Government offers financial incentives, tailors developments to attract more Asian seniors
MANILA—In the bustling Chinatown here, a Philippine conglomerate is banking on Chinese retirees, part of an aggressive joint effort with the government to lure graying Asians to its shores.
Chinese retirees have already bought 320 condos in one building in the CityPlace development for about $150,000 each and the company is targeting that same market for another tower it is building nearby, said Wilson Sy, the assistant vice president of the developer, Megaworld.
Many of the town’s market stalls are now owned by Chinese retirees, and shops at the Lucky Chinatown Mall next door have installed Chinese signage to make them feel more at home.
“They come in here to eat noodles, often in their pajamas—like in China,” Mr. Sy said.
These retirees are the beginning of what the Philippine government and developers hope to turn into a top industry: the retirement business.
This year, the country is on pace to welcome a record 6,000 new foreign retirees—more than triple the number that arrived in 2009, says the Philippine Retirement Authority.
The agency tasked with enticing older expats wants to more than double their number to 100,000 in the next five years from 43,500 today, and eventually reach one million in a country of 100 million.
The main retirees settling in the Philippines come from China, Japan, South Korea and Taiwan, countries that already have well-established trade and tourism links here.
The Philippines has been trying to lure foreign retirees for 30 years, but the results had been lackluster. Though sunny and cheap, the unstable and impoverished country was generally seen as a poor choice for a trouble-free retirement.
But now a combination of factors is finally giving the project traction, officials say. The government has made it extremely cheap to settle in the Philippines, dropping the amount retirees must keep in a local bank to $20,000 from $75,000, for example, and allowing foreigners to qualify at just 35 years old.
Meanwhile, developers, seeing the opportunity, are tailoring new projects to appeal to certain foreigners, like adding a bonsai park for Japanese retirees. And, because Asian retirees are often looking for good investments such as shops or real estate to keep their nest eggs growing, the Philippine growth rate of 6% and the low cost of living sweeten the offer.
The Philippines now leads the region in trying to woo this niche market, but it can expect neighboring countries with similar tropical living to compete.
Malaysia has a similar targeted program: Its retirement visas offer 10-year residency, and applicants must be over 50 and deposit $33,000. About 28,000 people have signed up so far, according to the Malaysian government. Thailand doesn’t have a dedicated program to try to attract retirees. However, under a long-stay program, it allows retirees 50 or older to stay on a one-year, renewable visa if they deposit about $22,000 in a Thai bank or show they receive at least $1,800 monthly. (Officials didn’t answer an inquiry about how many foreign retirees are in the country.)
In addition to more rivals eventually vying for the niche market, the Philippine pitch is also threatened by the country’s threadbare infrastructure and poor Internet connectivity, said Christian de Guzman, a senior analyst at Moody’s.
“Most of my friends have moved to Hainan, but property there is extremely expensive,” said Ding Bin, a retired CityPlace resident, referring to China’s southernmost province.
Mr. Ding and his wife, who moved from China’s chilly northeast, can live comfortably in the Philippines on $20,000 a year, he said, while enjoying year-round warmth, brushing up their English and exploring affordable investment opportunities.
He and other retirees have so far deposited $480 million in local bank accounts, a figure Philippine authorities expect to multiply in the next few years.

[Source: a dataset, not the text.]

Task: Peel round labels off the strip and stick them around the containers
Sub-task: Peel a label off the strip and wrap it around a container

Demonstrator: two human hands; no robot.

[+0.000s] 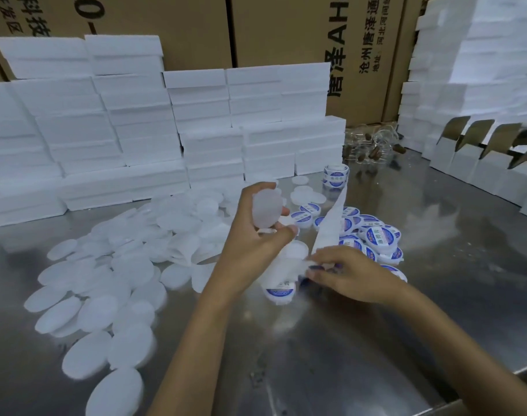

The government’s push has prompted real-estate companies to build developments from Manila to the powdery beaches of Cebu with foreign retirees specifically in mind.
Around 300 of 720 condos at Mactan Newtown, a new Megaworld development in Cebu that opened in November, were bought by Japanese retirees, who will eventually occupy 600 of the finished development’s 1,700 homes, the firm anticipates.
Rival developments in Cebu are springing up fast.
Robinsons Land Corp., the property arm of JG Summit Holdings, another big Philippine conglomerate, and Syntech Properties Inc., a local subsidiary of Singaporean developer Woh Hup Group, are among those with existing condo developments targeting retirees in Cebu, and at least five more are being built here.
When completed, Mactan Newtown will have Japanese flavors like a Zen rock garden, plus easy access to the beach, golf course and Mactan-Cebu airport, which is a four-hour direct flight to Japan. Several Japanese destinations are available.
“The Philippines has warm, tropical weather all year round, and I think the cost of living here is as little as a 10th of what it would be in Japan,” said one of Mactan Newtown’s new Japanese residents, a 55-year-old former businessman who said he and his wife decided to move abroad after 2011’s Fukushima nuclear accident.
But it was the Philippines’ economic potential that won them over. “Future growth is almost certain,” he said.
—Nopparat Chaichalearmmongkol contributed to this article.